PROBLEM REQUIREMENTS
What is needed here is an exact repetition of the records below, beginning at the line that has "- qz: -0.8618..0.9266" and stopping after the line that has "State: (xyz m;".
══════════════════════════════
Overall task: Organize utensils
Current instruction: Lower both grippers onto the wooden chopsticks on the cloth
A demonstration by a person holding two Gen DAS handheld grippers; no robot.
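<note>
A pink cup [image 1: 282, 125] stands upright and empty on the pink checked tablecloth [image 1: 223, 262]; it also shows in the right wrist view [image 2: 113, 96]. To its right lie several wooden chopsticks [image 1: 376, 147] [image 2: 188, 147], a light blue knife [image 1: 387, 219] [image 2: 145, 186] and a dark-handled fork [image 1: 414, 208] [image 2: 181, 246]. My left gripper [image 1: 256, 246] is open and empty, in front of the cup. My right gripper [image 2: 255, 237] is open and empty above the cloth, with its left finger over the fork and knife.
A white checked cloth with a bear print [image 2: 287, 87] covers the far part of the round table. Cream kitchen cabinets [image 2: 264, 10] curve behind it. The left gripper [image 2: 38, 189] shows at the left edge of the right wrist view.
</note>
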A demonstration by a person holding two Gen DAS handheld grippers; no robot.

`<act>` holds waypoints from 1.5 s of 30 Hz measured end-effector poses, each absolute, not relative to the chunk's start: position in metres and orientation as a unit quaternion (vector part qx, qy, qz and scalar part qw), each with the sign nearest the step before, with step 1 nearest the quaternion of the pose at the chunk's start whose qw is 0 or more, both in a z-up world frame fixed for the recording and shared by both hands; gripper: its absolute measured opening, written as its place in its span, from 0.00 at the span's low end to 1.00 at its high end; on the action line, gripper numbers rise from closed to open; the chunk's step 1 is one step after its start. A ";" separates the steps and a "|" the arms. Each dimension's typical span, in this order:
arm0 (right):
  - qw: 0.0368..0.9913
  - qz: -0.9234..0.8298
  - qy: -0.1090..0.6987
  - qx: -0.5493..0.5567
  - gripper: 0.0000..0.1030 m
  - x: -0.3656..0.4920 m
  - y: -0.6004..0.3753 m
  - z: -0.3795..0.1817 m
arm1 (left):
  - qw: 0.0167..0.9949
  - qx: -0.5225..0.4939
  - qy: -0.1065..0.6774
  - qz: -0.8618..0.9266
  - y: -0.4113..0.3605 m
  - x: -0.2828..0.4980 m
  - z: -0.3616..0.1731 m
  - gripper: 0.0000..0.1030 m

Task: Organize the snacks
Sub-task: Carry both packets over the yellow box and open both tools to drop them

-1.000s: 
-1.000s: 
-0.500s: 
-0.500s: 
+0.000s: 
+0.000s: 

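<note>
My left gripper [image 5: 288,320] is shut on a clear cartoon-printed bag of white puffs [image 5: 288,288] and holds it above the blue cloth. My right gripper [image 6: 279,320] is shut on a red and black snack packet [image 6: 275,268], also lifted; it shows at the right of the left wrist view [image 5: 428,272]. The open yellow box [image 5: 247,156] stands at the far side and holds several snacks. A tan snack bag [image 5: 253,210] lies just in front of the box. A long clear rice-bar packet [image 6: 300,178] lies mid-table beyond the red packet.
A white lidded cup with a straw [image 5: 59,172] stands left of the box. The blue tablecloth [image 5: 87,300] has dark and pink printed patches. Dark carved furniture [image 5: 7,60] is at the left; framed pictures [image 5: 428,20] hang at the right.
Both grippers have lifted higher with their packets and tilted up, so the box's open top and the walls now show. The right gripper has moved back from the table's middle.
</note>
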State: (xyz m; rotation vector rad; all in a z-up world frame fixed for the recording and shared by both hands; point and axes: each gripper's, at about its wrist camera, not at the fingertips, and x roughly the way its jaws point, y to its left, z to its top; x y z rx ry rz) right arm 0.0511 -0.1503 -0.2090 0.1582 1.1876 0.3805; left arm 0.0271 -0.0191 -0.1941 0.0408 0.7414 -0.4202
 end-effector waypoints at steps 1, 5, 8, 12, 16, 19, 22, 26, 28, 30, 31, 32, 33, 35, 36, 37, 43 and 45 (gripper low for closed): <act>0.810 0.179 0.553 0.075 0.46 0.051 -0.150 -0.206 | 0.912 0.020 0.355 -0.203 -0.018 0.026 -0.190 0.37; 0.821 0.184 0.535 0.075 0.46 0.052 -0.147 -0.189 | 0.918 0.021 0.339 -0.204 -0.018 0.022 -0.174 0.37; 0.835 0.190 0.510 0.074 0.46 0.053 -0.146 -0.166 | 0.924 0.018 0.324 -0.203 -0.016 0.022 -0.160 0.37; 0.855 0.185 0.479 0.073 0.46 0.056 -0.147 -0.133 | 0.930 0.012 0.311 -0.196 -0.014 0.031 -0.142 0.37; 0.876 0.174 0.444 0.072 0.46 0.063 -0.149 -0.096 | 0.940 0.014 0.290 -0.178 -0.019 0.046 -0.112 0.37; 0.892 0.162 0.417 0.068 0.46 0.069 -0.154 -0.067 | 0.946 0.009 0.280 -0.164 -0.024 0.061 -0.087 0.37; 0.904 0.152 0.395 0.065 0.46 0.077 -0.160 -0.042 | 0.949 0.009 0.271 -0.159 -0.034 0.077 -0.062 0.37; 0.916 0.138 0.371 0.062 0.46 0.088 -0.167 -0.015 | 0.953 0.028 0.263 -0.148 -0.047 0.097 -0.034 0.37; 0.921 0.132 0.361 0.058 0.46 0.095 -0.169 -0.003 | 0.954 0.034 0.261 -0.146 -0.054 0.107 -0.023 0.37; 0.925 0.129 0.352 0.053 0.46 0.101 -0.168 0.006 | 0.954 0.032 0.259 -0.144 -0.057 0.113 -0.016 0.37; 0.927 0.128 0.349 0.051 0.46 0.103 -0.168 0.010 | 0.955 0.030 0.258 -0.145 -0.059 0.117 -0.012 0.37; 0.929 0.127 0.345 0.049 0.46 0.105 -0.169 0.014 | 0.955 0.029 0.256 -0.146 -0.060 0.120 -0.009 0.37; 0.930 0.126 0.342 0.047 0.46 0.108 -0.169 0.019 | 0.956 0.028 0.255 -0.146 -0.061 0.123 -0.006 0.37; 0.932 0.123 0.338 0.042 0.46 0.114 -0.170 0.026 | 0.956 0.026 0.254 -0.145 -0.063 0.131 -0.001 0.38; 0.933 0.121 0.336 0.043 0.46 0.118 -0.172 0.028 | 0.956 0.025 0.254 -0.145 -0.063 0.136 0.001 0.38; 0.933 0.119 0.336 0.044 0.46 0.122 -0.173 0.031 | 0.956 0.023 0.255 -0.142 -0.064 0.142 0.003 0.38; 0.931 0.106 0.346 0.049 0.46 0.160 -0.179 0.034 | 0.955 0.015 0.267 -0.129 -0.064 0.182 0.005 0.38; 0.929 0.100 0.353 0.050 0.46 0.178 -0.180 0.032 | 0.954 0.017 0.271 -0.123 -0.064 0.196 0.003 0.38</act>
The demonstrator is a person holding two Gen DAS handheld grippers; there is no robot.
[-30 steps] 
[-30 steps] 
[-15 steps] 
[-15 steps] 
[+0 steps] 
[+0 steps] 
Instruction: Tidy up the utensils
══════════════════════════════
YOUR RESPONSE
  - qz: -0.8618..0.9266
  - y: -0.4113..0.3605 m
  - x: -0.2828..0.4980 m
  - z: -0.3616..0.1731 m
  - gripper: 0.0000..0.1030 m

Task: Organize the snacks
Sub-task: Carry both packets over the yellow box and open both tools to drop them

-1.000s: 
-1.000s: 
-0.500s: 
-0.500s: 
+0.000s: 
+0.000s: 

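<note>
My left gripper [image 5: 288,320] is shut on a clear cartoon-printed bag of white puffs [image 5: 288,288] and holds it above the blue cloth. My right gripper [image 6: 279,320] is shut on a red and black snack packet [image 6: 275,268], also lifted; it shows at the right of the left wrist view [image 5: 428,272]. The open yellow box [image 5: 247,156] stands at the far side and holds several snacks. A tan snack bag [image 5: 253,210] lies just in front of the box. A long clear rice-bar packet [image 6: 300,178] lies mid-table beyond the red packet.
A white lidded cup with a straw [image 5: 59,172] stands left of the box. The blue tablecloth [image 5: 87,300] has dark and pink printed patches. Dark carved furniture [image 5: 7,60] is at the left; framed pictures [image 5: 428,20] hang at the right.
Both grippers have lifted higher with their packets and tilted up, so the box's open top and the walls now show. The right gripper has moved back from the table's middle.
</note>
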State: (xyz m; rotation vector rad; all in a z-up world frame fixed for the recording and shared by both hands; point and axes: each gripper's, at about its wrist camera, not at the fingertips, and x roughly the way its jaws point, y to its left, z to its top; x y z rx ry rz) right arm 0.0511 -0.1503 -0.2090 0.1582 1.1876 0.3805; left arm 0.0271 -0.0191 -0.1941 0.0408 0.7414 -0.4202

The exercise requires no additional answer.